Belli ki, Pompeo'nun dış ilişkiler ve ulusal güvenlik ekiplerindeki etkisi son derece büyük. Ancak, Pompeo'nun mesleki yeterliliği ve ahlakı bu tür yüksek kontrol gücüne yetmiyor. Sonuç olarak, uygun olmayan politikaların yıkıcılığı daha da büyüyor.

Bu yıkıcılık, İran sorununda iyice ortaya çıktı. ABD lideri jeopolitik bakımdan içeriye çekilmek isterken, Pompeo siyasi gücüyle ABD liderinin kararlarını etkileyerek, diğer ülkeleri dönüştürmeye ve kontrol etmeye çalıştı.

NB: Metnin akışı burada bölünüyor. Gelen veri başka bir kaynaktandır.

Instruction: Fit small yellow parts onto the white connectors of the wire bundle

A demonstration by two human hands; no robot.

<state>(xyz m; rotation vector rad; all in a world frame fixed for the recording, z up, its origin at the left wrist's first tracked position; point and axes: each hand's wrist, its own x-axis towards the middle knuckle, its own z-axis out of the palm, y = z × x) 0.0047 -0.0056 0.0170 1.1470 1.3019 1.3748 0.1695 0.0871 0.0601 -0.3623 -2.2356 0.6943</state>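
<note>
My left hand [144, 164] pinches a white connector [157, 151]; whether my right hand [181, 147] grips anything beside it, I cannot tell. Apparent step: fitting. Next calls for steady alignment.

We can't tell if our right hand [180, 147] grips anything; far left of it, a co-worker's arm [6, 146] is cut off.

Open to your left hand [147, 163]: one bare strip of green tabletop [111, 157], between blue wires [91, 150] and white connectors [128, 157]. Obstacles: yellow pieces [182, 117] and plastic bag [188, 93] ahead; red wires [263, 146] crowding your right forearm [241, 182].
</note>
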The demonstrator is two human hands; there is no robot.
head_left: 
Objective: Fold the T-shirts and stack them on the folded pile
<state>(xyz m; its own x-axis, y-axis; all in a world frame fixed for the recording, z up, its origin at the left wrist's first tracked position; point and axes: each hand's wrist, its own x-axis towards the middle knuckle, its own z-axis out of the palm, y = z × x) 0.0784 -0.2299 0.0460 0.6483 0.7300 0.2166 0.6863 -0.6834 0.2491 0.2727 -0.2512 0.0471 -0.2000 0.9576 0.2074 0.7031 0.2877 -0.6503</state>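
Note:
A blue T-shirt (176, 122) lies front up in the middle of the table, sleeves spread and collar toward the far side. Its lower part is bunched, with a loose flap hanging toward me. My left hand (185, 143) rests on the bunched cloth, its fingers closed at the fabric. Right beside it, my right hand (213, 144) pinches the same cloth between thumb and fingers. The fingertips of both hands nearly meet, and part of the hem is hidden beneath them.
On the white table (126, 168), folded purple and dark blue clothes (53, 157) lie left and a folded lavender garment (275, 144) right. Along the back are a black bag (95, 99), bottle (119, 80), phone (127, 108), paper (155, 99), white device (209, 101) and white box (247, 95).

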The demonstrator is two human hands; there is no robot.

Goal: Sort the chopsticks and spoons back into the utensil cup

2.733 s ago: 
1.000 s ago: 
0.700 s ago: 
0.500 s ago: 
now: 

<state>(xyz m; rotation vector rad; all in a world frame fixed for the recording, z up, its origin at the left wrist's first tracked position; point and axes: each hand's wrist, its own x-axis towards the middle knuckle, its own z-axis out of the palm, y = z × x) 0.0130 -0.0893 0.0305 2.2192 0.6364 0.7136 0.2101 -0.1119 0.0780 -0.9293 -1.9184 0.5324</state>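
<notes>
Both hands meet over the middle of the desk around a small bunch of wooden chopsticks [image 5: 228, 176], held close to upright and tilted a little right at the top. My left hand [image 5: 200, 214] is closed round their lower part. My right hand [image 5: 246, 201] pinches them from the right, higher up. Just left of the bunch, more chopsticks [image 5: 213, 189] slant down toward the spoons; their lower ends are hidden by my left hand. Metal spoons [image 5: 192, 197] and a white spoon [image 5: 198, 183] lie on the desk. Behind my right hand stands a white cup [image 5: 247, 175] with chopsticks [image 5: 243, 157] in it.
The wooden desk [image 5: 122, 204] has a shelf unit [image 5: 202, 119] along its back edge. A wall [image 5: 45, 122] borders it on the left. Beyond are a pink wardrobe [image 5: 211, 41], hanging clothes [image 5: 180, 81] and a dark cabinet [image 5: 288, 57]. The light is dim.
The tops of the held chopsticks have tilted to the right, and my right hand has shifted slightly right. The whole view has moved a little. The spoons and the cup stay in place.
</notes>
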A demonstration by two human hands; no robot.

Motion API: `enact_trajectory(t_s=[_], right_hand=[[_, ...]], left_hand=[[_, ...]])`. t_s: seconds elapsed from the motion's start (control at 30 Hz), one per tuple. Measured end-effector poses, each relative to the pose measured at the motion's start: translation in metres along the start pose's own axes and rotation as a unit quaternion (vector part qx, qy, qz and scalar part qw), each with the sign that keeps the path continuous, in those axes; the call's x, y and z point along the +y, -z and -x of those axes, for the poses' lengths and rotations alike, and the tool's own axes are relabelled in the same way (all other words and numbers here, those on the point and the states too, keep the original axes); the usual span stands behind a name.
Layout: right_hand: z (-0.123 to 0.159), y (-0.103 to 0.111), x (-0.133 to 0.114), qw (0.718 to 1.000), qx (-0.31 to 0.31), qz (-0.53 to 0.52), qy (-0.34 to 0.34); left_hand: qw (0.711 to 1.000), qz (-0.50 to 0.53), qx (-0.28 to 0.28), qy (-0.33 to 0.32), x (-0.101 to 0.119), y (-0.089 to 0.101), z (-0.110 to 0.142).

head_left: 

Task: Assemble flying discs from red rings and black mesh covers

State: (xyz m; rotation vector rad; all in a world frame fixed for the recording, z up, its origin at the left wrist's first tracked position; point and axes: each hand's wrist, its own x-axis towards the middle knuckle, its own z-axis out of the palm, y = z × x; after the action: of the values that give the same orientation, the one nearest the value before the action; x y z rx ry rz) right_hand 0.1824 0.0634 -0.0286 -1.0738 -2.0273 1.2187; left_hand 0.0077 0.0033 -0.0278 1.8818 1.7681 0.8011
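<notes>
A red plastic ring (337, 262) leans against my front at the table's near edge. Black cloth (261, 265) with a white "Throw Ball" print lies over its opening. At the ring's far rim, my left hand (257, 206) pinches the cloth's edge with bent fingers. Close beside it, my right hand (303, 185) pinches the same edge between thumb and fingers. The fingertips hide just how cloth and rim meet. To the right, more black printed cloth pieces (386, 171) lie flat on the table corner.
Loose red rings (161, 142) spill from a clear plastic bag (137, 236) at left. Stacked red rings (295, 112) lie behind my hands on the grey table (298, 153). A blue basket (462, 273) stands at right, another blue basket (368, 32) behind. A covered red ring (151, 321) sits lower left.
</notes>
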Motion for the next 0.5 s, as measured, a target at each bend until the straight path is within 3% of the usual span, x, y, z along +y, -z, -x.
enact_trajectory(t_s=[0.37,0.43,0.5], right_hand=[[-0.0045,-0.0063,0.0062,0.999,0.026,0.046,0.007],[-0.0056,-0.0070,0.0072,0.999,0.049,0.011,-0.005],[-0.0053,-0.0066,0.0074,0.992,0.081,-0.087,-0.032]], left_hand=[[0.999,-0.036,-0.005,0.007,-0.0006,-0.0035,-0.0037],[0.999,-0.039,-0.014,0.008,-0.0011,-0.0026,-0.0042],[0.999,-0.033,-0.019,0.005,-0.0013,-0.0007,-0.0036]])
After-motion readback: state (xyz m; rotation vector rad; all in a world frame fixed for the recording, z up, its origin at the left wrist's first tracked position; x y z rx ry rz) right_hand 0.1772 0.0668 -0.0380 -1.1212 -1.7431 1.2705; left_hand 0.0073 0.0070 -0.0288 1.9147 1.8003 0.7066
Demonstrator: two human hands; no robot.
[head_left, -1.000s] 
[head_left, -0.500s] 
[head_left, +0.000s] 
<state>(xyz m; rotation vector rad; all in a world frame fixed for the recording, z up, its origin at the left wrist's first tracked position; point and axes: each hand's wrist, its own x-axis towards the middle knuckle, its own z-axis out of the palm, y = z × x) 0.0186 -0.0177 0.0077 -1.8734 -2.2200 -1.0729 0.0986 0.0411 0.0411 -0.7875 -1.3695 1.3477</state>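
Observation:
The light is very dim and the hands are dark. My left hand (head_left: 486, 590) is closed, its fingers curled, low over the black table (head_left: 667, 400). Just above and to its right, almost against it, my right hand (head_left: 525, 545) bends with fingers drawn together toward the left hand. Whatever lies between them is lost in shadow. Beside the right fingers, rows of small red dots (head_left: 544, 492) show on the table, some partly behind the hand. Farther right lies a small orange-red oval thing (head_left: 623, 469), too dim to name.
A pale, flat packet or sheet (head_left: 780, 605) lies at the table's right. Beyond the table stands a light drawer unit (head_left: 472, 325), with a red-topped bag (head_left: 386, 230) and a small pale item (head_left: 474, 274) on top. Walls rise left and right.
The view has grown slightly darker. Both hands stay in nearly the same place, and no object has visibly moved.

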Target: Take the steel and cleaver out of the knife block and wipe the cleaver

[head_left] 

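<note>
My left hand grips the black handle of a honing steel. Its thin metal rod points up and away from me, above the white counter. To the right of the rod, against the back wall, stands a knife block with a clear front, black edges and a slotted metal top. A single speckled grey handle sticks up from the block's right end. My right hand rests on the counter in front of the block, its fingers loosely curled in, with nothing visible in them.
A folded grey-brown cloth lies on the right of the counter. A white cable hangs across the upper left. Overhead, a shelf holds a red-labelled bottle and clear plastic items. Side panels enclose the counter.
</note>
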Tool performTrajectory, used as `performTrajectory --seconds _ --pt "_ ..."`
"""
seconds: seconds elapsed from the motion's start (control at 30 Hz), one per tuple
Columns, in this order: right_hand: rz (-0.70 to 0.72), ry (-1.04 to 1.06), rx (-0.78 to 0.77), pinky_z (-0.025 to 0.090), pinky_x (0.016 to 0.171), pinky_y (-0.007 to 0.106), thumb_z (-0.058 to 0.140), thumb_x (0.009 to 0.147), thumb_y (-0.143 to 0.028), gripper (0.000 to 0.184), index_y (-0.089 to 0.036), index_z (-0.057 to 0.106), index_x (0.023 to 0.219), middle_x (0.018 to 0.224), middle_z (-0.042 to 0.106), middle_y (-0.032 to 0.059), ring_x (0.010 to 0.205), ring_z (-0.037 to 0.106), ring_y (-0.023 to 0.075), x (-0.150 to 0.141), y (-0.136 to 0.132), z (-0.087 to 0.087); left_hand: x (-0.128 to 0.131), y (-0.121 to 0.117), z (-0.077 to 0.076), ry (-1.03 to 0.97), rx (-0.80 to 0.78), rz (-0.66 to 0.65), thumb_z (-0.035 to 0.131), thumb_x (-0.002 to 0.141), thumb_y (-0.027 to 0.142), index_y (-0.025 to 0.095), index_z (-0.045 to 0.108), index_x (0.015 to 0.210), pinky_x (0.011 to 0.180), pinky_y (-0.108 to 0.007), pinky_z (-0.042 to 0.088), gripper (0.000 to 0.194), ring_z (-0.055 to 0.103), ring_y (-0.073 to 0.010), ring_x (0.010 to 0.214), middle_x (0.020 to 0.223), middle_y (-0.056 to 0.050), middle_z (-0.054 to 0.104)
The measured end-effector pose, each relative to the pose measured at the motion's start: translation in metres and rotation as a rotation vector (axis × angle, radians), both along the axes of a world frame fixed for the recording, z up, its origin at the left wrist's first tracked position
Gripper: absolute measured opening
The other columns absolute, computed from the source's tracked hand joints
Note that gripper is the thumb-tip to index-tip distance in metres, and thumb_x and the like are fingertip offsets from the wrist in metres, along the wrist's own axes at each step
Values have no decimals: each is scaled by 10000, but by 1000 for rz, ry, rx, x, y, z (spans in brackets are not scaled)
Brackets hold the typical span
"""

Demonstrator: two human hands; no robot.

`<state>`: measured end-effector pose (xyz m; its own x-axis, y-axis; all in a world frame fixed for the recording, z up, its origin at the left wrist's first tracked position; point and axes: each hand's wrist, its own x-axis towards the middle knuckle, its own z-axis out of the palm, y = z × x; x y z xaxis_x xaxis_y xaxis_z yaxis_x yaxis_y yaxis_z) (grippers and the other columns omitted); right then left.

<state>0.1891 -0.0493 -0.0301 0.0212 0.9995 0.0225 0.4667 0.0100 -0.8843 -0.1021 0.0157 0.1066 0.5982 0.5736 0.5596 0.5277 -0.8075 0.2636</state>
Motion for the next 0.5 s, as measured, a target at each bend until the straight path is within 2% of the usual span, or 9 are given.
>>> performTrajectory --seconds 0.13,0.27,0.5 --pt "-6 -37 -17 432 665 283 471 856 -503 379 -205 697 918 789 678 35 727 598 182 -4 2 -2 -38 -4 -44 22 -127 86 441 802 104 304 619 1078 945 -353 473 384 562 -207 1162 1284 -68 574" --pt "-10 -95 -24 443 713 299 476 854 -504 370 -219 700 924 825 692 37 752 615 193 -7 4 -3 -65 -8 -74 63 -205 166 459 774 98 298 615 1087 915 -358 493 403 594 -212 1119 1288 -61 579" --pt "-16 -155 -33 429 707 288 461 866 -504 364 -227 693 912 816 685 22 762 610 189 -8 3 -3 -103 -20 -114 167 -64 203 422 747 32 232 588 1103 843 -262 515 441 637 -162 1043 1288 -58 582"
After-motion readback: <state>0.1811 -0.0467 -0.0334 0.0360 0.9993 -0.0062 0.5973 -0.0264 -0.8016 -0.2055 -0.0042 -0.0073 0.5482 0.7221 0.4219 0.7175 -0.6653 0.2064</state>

CNN tarafından verilen habere göre, Pompeo, ABD liderinin geçen yaz İran'a yönelik saldırıyı son anda iptal etmesinden dolayı hayal kırıklığına uğradı. Daha sonra ABD lideri Trump, geçen Eylül'de düzenlenen BM Genel Kurulu Toplantısı'nda İran Cumhurbaşkanı Hasan Ruhani'yle görüşmeye hazır olduğunu ifade etti. Ancak en son, ABD ordusunun Ocak ayında İranlı General Kasım Süleymani'yi bir saldırı sonucu öldürmesi, ABD ile İran arasındaki gerilimi iyice şiddetlendirdi. CNN'e göre, ABD liderinin saldırı kararını almasını sağlayan kişi Pompeo'ydu.

Pompeo, ABD lideri arkasındaki "kukla oynatıcısı" gibi, Beyaz Saray'ın ulusal güvenlik politikalarını gizlice etkileyerek, ABD'nin dış ilişkiler ekibini tek taraflılık çıkmazına yönlendiriyor. Ancak Pompeo siyasi çıkarlar kazanırken, ABD diplomasisi ile liderinin uluslararası prestiji zedeleniyor.